#### What is being asked
Once you find the line with "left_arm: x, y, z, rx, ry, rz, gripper" in the data that follows, repeat it and every line after it exactly, through the line with "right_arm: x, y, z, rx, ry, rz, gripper".

Items from a data source
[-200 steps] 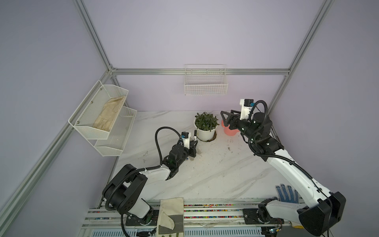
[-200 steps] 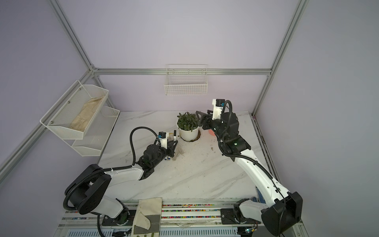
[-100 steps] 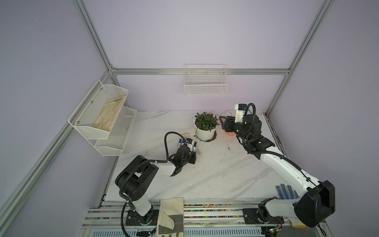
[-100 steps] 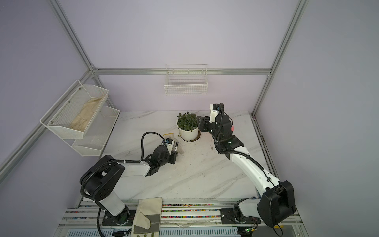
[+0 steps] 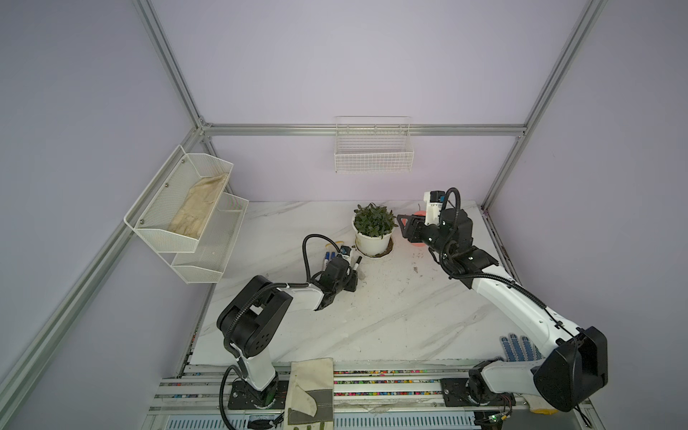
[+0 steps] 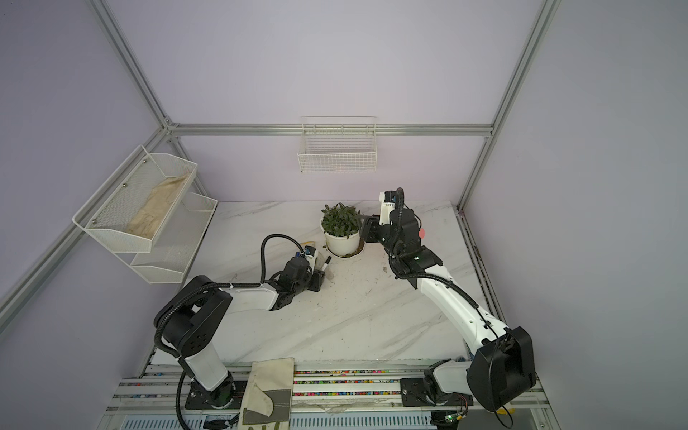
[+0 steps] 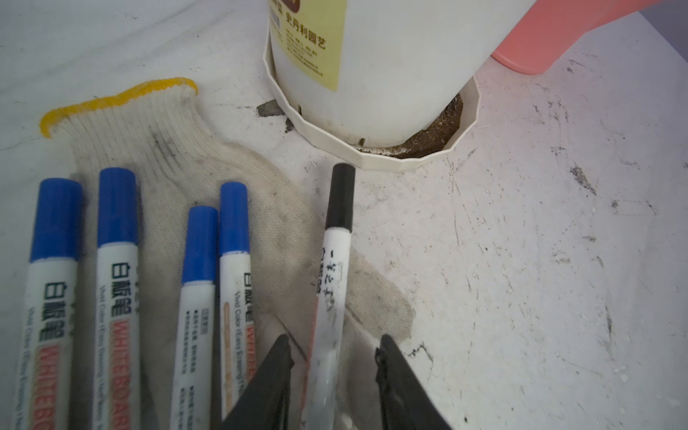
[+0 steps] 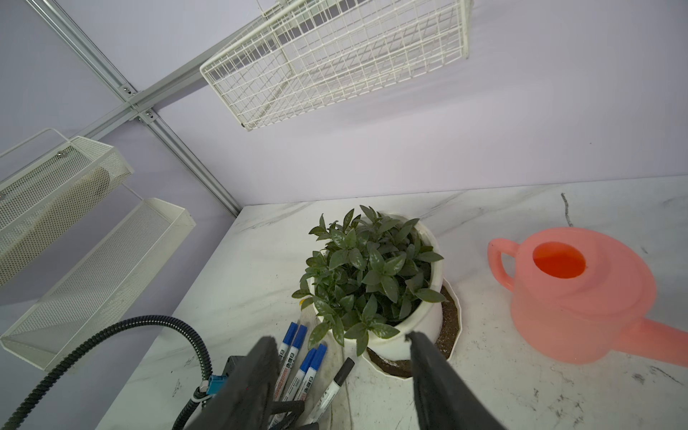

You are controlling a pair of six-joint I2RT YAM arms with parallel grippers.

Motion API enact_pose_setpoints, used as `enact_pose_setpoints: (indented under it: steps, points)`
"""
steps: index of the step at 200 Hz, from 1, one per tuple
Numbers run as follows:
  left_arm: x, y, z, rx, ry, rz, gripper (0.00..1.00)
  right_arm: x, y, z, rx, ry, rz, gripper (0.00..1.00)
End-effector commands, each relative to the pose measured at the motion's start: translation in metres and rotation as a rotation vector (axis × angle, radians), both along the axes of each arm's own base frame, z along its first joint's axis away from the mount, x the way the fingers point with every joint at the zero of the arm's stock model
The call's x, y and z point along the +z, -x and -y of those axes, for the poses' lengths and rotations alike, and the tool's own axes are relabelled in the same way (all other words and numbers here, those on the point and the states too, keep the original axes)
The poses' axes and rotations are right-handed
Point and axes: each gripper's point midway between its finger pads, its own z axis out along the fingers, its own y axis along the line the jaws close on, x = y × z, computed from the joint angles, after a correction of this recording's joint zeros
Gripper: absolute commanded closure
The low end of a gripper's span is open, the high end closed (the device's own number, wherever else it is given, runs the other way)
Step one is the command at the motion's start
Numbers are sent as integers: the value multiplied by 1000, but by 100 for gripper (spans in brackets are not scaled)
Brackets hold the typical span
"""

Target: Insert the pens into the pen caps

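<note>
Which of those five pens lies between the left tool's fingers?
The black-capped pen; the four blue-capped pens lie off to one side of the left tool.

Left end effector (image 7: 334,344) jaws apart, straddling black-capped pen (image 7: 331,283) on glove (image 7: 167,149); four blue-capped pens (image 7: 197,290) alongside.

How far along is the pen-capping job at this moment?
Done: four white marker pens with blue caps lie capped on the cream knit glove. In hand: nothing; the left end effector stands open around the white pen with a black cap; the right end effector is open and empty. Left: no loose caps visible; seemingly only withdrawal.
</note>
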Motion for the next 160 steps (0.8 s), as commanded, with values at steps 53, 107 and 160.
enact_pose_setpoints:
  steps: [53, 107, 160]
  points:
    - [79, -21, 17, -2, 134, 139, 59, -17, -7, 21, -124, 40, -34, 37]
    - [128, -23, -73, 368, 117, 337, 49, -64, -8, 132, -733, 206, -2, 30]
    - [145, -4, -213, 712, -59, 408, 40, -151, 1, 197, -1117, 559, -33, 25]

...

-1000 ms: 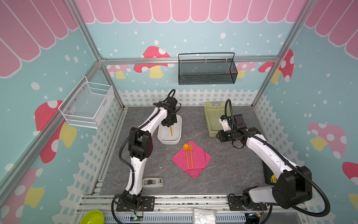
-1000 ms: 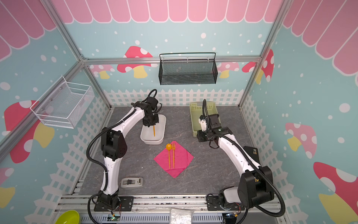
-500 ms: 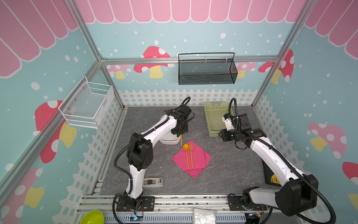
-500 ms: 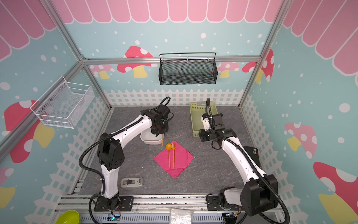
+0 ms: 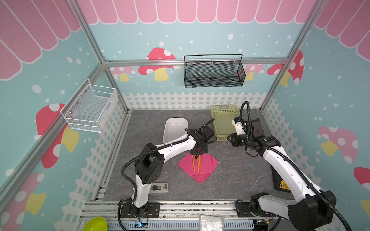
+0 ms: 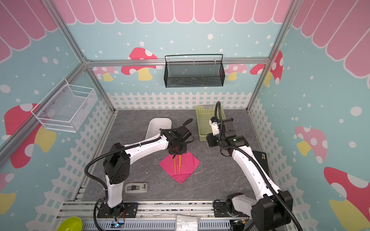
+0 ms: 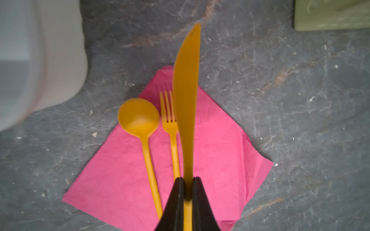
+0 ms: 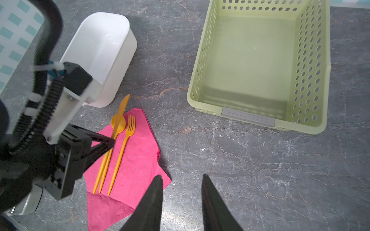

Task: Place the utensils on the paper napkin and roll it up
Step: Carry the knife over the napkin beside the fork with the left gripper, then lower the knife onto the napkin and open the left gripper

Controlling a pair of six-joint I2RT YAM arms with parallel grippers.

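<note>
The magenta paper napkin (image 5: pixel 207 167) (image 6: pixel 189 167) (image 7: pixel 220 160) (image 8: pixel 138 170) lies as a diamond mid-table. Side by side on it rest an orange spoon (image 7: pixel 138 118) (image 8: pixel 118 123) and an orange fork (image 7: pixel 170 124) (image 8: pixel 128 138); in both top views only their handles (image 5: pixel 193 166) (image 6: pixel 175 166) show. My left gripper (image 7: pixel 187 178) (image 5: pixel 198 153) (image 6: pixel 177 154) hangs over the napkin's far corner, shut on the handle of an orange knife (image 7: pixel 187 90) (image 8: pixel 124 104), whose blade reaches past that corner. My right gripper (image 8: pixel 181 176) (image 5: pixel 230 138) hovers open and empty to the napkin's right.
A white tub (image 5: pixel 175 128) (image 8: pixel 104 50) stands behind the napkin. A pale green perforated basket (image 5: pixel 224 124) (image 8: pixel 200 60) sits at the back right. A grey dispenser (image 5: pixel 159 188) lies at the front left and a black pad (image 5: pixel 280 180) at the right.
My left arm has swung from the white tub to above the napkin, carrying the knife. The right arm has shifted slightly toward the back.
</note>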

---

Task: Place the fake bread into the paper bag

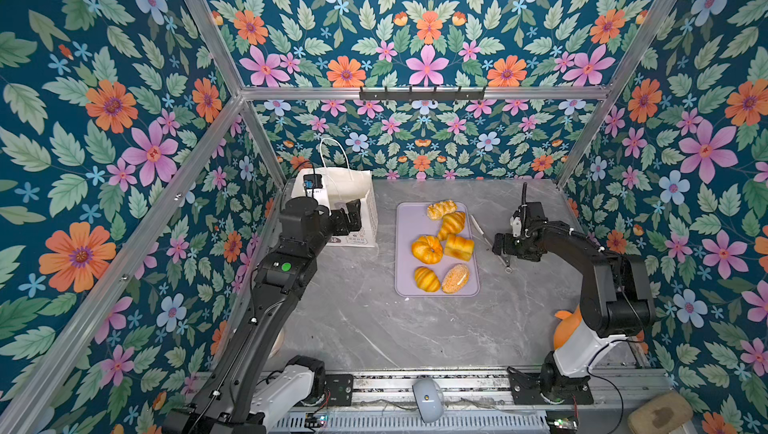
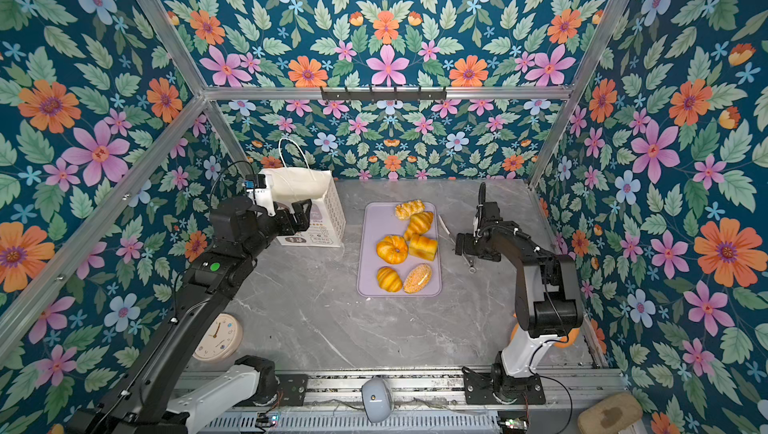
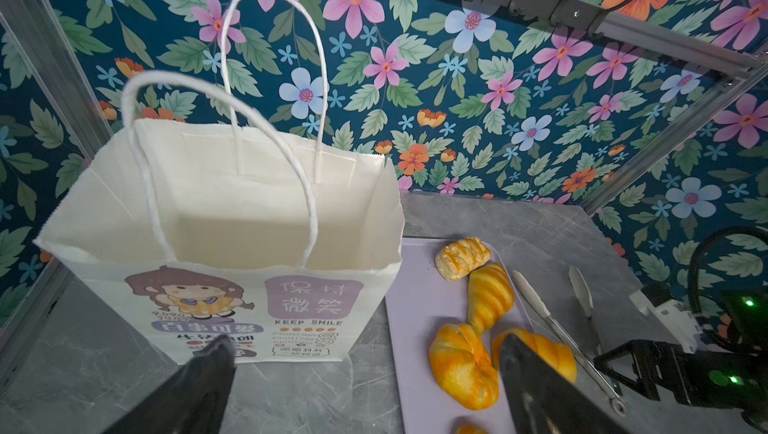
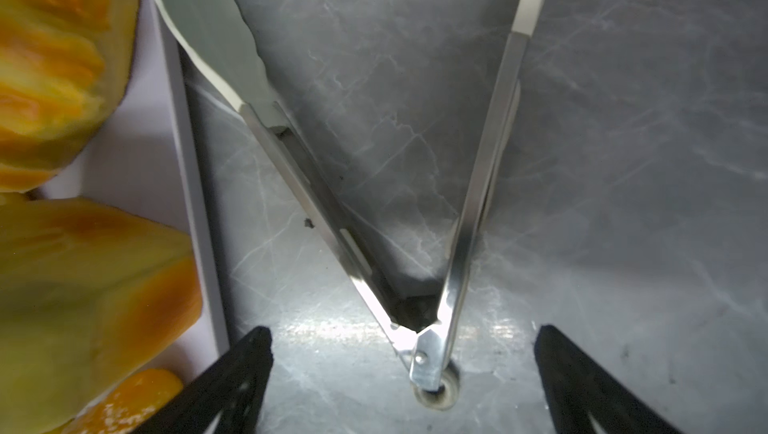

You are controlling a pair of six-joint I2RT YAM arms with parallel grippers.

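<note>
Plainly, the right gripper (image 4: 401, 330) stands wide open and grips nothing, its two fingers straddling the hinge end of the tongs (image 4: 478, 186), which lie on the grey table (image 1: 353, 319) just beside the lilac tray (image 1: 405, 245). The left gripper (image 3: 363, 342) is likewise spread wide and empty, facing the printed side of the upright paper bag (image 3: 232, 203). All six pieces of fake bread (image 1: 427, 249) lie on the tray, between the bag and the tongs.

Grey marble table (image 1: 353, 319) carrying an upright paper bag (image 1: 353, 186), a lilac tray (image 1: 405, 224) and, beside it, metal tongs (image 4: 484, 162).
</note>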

#### Response to the task
  left_arm: x, y, z, rx, ry, rz, gripper (0.00..1.00)
  right_arm: x, y, z, rx, ry, rz, gripper (0.00..1.00)

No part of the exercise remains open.